I figure, whatever happens most of us will be in the same boat. A dingy.

But I'll tell you what ... I'm not a huge fan of the "bailout." I would feel better if Bush wasn't trying to send $700 billion down the toilet without even watching it circle around.

More specifically, I'm not a fan of bailing out the securities industry. I'd rather Silas' grandchildren's tax dollars buy something more solid. Like the mortgages these greedy bastards f*ed up in the first place. Let the firms fail, I say. The money won't disappear. It will just be reapportioned.

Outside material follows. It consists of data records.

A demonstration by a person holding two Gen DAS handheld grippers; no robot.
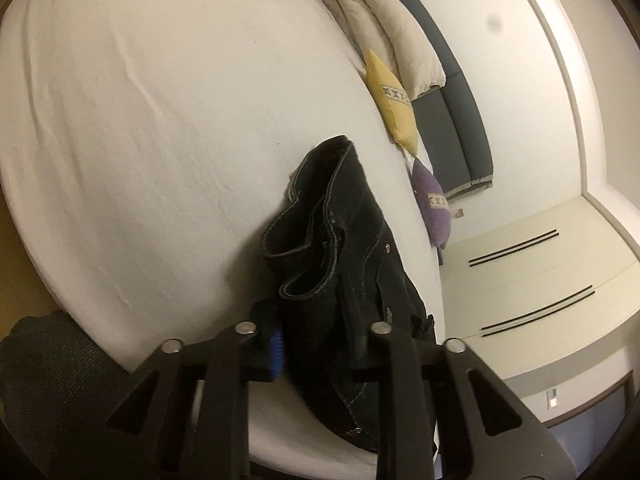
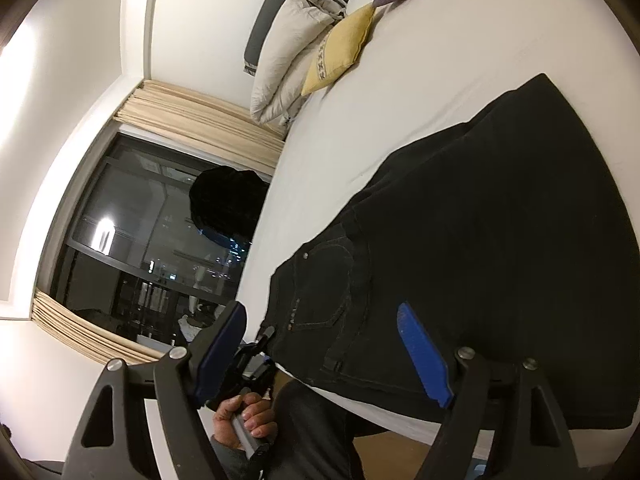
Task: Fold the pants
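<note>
From my left gripper I see white bed sheet filling the left, the black pants bunched near the bed's edge with my pads pinching their waist, then a yellow cushion and white wall. My right gripper stands spread over the pants' waist, a dark window at left.

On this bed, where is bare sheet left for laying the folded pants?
Free: the wide white sheet between the black pants and the bed's far edge. Crowded: the head end, where the yellow cushion, purple cushion and rolled duvet sit.
</note>
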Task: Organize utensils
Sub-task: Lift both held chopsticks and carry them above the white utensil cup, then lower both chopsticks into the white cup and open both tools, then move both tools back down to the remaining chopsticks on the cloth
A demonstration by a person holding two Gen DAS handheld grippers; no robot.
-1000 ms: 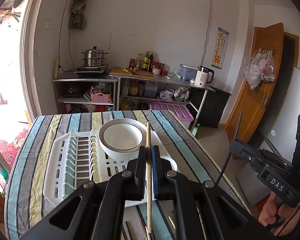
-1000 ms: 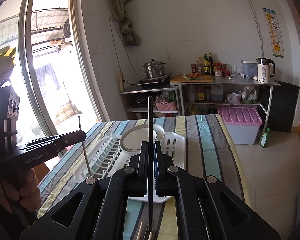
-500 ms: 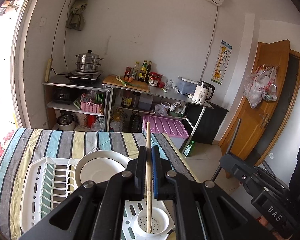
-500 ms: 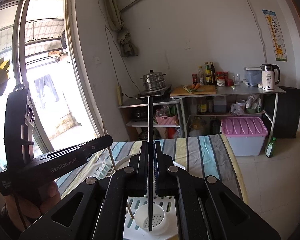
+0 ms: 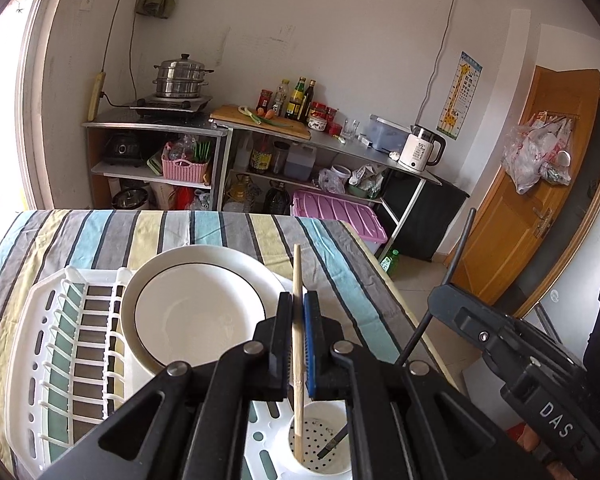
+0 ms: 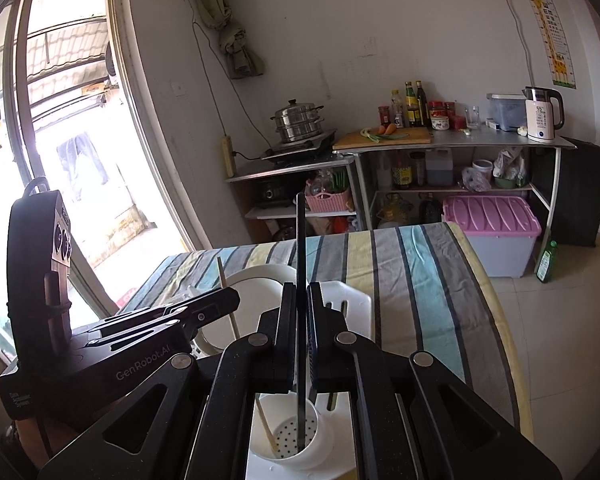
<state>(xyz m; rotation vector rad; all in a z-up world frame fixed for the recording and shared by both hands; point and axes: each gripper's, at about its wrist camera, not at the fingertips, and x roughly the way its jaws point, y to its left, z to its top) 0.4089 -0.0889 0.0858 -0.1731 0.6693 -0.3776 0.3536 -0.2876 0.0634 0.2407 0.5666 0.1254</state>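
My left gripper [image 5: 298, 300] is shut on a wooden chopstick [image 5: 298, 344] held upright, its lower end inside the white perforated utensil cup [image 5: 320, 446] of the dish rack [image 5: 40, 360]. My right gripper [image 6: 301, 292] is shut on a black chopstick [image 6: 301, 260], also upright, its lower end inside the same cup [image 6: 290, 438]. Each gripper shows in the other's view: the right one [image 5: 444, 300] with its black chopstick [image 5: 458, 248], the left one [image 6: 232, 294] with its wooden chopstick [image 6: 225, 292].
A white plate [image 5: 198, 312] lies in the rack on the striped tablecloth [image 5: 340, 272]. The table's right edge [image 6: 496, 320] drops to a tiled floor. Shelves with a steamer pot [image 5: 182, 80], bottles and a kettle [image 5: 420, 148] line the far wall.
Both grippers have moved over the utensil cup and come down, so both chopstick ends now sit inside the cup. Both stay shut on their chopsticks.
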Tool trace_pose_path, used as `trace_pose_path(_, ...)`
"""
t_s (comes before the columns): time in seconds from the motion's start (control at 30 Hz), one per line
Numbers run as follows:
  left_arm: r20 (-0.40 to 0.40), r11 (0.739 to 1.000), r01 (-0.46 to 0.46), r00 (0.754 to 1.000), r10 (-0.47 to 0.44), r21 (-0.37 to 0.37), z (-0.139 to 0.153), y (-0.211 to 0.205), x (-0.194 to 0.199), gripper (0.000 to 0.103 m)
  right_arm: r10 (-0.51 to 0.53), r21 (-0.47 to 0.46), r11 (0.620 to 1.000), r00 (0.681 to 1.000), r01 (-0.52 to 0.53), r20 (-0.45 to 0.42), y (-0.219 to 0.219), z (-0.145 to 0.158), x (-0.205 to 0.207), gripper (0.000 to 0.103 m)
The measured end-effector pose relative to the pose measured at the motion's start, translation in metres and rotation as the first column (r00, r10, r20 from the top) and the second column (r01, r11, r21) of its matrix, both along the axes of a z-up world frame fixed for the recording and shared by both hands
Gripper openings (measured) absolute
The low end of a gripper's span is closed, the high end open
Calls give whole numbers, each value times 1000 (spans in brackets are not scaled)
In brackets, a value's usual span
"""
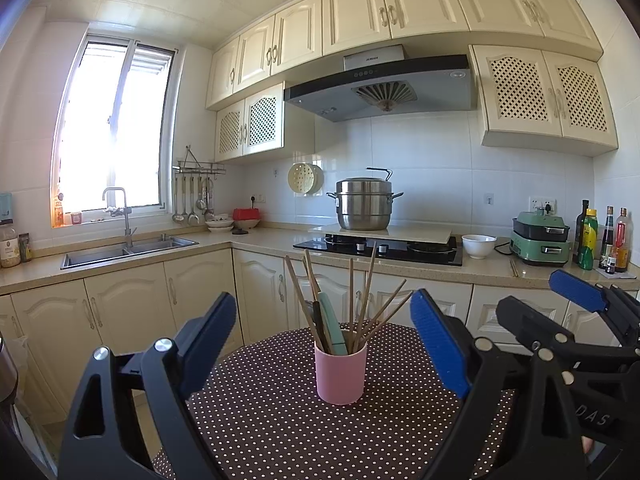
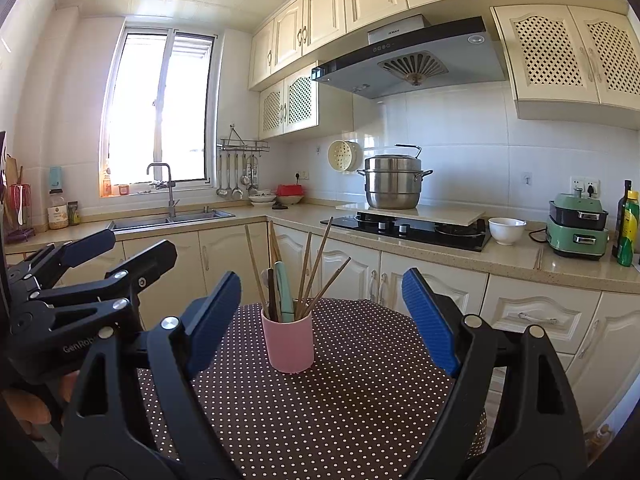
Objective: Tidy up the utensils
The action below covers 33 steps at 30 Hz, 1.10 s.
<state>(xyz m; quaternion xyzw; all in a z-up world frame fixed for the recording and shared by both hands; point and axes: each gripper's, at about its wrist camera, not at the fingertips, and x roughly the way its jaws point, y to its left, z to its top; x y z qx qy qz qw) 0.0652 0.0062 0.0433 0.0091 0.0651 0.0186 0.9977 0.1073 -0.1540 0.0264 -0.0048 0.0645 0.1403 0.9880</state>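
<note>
1. The pink cup [image 1: 341, 372] stands upright mid-bench [image 1: 280, 432], holding chopsticks [image 1: 370, 300] and a mint-green utensil [image 1: 332, 320].
2. Left gripper [image 1: 324, 344] and right gripper [image 2: 320, 316] both gape wide, empty, short of the cup.
3. Probably steady the cup with one gripper, then pinch a single chopstick high up.

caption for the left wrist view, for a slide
Open left gripper faces a pink cup of chopsticks on a polka-dot table.

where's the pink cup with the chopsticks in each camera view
Left wrist view: pink cup stands lower centre on the polka-dot table, between the open fingers.
Right wrist view: pink cup stands left of centre, nearer the left finger.
Shared landmark: steel steamer pot on the stove, behind it.
</note>
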Motion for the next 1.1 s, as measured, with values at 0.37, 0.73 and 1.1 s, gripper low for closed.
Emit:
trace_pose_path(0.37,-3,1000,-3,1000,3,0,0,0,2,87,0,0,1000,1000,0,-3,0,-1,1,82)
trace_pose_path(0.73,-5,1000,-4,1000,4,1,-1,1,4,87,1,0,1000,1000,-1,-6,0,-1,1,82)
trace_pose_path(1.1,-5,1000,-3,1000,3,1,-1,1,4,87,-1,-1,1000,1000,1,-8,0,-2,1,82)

I say let the ship sink. Let's save as many of the souls in the lifeboats as we can.

4 comments:

apathy lounge said...

How will the wealthy ever learn if they don't have to live and worry like the rest of us? You're absolutely right.

Jenn said...

Perfect post!

I feel the same way--I just asked HRH the other day, "I wonder how many mortgages could be saved with one of the CEO payouts?"

Carl said...

It does irk the hell out of me that the people who bought mansions while making less money than I do may end up winning the gamble while I stayed sensible with a home I could afford. If their mortgages are "saved," they'll have done better than they could have in Vegas, and I'll have helped pay for it.

toyfoto said...

I think that's an excellent point; and something I wasn't really thinking about, Carl.
I suppose the adage of ass-u-me fits here to a degree: I was assuming that most of the homes were overvalued in the first place (We bought our house before the prices soared) and felt there was no way could we could have even bought a "starter home" in the housing market of the last seven years. I was also referring to the people who mortgaged houses they owned outright by predatory tactics.

I think we need to figure out exactly who did what, and cherry pick what mortgages should be saved and which should be jettisoned so that the problem is fixed.

I really don't know enough about economics to make a good decision. I also think the people who represent us don't know enough either. I don't trust them to make wise decisions, especially ones made at knee-jerk speed.